Given data: Begin

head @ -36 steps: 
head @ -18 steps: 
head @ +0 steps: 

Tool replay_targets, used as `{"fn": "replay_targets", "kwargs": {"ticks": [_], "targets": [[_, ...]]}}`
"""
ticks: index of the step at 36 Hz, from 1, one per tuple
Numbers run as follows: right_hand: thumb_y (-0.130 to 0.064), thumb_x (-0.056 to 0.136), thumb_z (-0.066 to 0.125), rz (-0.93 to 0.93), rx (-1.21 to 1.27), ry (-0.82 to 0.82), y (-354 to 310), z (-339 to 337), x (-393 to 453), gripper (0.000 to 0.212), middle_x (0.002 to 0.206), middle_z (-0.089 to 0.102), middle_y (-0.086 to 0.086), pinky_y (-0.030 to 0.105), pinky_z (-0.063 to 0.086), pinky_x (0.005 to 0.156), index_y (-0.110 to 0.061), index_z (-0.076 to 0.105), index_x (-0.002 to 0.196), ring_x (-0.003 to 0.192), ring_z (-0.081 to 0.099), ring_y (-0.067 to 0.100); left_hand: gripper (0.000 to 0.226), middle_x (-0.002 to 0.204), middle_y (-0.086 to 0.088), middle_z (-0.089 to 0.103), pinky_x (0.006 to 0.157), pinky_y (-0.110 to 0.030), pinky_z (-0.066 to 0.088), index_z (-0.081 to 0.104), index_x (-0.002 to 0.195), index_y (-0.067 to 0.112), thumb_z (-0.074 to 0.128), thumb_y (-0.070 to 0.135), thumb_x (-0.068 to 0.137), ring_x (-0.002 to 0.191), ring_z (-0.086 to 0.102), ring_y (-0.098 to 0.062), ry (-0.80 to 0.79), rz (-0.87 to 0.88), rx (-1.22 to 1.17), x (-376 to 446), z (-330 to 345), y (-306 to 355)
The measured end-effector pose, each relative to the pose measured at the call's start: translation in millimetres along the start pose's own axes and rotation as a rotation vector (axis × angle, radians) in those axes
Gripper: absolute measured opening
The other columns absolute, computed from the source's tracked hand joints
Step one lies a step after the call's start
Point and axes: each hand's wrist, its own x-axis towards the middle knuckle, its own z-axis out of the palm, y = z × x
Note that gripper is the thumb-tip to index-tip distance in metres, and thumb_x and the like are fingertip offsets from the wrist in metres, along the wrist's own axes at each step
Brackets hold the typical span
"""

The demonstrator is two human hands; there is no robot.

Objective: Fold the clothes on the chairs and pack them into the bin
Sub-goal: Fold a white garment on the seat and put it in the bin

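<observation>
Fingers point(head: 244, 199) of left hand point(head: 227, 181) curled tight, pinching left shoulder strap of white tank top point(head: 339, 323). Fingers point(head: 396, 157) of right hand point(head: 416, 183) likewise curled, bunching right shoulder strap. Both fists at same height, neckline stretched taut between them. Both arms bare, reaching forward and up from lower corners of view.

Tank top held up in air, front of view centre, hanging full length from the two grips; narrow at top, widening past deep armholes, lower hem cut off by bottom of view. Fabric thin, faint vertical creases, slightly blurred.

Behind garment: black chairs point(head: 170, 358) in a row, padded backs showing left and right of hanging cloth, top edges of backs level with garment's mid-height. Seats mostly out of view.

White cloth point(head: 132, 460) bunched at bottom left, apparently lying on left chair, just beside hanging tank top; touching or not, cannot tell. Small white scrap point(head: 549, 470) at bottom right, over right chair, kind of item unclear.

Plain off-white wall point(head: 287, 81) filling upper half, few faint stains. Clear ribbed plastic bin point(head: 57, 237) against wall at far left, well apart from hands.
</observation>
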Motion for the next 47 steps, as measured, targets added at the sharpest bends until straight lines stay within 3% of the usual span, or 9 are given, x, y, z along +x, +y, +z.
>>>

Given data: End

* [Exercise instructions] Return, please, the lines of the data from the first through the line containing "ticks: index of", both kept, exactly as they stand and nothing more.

* [Reply to the exercise]
head @ -36 steps: 
head @ -18 steps: 
head @ +0 steps: 

Tool replay_targets, used as `{"fn": "replay_targets", "kwargs": {"ticks": [_], "targets": [[_, ...]]}}`
"""
ticks: index of the step at 36 Hz, from 1, one per tuple

The answer to this exercise is complete.